Come si può vedere dall’immagine qui sopra, anche in questo caso si tratta di una scena girata e tagliata soltanto al momento del montaggio finale.
10. Perché Paul esita durante il duello con Jamis?
Il film si conclude con il fatidico duello tra Paul e il suo oppositore Jamis, che si rifiuta di accogliere il ragazzo e sua madre tra i Fremen.
Il protagonista, addestrato nell’uso del pugnale dai migliori guerrieri della galassia, come Gurney Halleck e Duncan Idaho, ha facilmente la meglio sul suo avversario ma esita più volte al momento dell’affondo decisivo, lasciando esterrefatti tutti gli spettatori.

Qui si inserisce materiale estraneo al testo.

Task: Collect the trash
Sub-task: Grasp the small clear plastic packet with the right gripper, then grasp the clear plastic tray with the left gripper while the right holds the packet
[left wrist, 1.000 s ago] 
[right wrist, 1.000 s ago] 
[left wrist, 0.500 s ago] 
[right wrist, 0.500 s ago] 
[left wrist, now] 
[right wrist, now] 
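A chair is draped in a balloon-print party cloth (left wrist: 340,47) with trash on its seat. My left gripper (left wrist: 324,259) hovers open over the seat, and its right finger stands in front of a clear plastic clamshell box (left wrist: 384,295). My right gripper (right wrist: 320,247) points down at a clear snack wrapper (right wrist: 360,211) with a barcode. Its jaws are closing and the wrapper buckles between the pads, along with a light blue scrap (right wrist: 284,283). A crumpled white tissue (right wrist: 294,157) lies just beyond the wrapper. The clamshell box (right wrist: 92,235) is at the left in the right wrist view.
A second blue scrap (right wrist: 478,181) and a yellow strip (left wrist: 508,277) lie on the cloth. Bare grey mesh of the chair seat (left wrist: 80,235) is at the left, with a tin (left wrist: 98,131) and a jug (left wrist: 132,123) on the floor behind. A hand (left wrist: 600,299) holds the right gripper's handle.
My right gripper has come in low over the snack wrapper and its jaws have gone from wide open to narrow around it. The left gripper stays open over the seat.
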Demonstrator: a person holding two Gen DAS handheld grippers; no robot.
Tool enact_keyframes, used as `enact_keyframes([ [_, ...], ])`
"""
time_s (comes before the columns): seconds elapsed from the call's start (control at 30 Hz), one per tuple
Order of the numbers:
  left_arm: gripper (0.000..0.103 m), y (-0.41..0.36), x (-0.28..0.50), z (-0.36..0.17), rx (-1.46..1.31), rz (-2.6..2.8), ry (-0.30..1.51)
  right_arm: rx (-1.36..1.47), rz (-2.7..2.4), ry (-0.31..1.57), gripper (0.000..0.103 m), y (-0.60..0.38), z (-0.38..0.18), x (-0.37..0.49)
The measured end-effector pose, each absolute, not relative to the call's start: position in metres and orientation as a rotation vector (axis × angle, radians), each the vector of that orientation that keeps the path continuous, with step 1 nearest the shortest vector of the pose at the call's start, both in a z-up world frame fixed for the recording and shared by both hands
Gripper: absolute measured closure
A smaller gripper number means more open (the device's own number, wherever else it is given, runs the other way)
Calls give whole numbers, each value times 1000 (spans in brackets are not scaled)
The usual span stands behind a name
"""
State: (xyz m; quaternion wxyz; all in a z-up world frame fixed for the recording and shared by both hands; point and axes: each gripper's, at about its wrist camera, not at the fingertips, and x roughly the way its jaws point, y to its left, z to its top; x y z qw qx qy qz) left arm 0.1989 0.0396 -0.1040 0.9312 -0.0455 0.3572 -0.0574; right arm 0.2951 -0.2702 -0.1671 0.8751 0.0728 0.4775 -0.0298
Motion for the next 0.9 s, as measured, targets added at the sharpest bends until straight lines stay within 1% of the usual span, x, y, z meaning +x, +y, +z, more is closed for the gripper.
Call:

Nel film, Jessica spiega al comandante della tribù Stilgar che Paul non sta giocando con il suo nemico, ma semplicemente indugia perché non ha mai ucciso un uomo.
Nel libro, la situazione è ben più drammatica, e tiene in sospeso il lettore fino alla fine del duello: Paul è infatti molto più agile e addestrato del suo avversario, ma esita al momento dell’affondo perché è sempre stato abituato a combattere con lo scudo energetico attivato.
Come spiega Gurney all’inizio del film, solo un colpo lento può penetrare lo scudo di un nemico, e Paul è troppo condizionato dal suo addestramento per sferrare un affondo rapido in un contesto in cui, invece, gli scudi non esistono.
Così facendo, il protagonista finisce per esitare di continuo, rischiando anche di perdere il duello e la propria vita contro gli assalti disperati di Jamis.
La versione del romanzo avrebbe sicuramente reso molto più avvincente la battaglia finale, ma si tratta di un concetto decisamente difficile da rappresentare sullo schermo.
A conti fatti, riteniamo comunque efficace la versione proposta da Villeneuve, dal momento che dare esplicitamente voce ai pensieri di Paul (come accadeva nel film di Lynch) sarebbe risultato molto pesante e artificioso.